*EXERCISE INSTRUCTIONS*:
Could the listing be repeated exactly, with every picture dropped?

···

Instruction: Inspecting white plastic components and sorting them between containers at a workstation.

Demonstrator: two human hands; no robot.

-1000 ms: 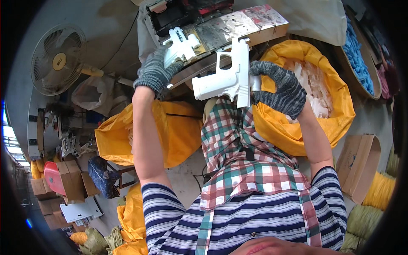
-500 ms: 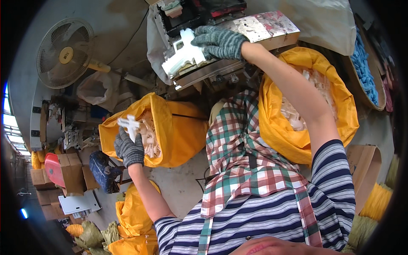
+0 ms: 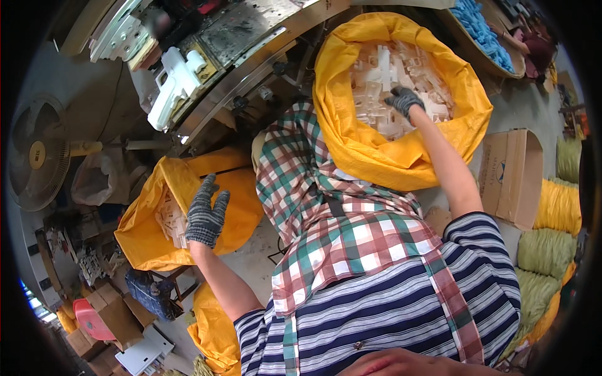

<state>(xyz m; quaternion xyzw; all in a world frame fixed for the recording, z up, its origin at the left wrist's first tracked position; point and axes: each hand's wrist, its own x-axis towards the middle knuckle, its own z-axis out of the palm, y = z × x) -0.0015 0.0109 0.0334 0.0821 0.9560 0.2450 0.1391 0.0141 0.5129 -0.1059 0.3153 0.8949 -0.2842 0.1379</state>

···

*ANSWER BELOW*:
Instruction: Inspecting white plastic components and sorting them between containers at a workstation.

Demonstrator: two human hands; no robot.

-1000 ms: 
-500 ms: 
+0 ms: 

<state>(xyz m; quaternion xyzw; all in a world frame fixed for the recording, z up, its origin at the left wrist's first tracked position; point and axes: each hand's wrist, its own x-axis towards the middle knuckle, its own z-axis out of the palm, y = z × x) -0.0015 0.0109 0.0334 0.0821 0.9560 0.2450 0.1391 0.0141 0.5129 -0.1059 0.3153 0.8949 -0.2842 0.1379</state>

There is nothing more to add to the answer.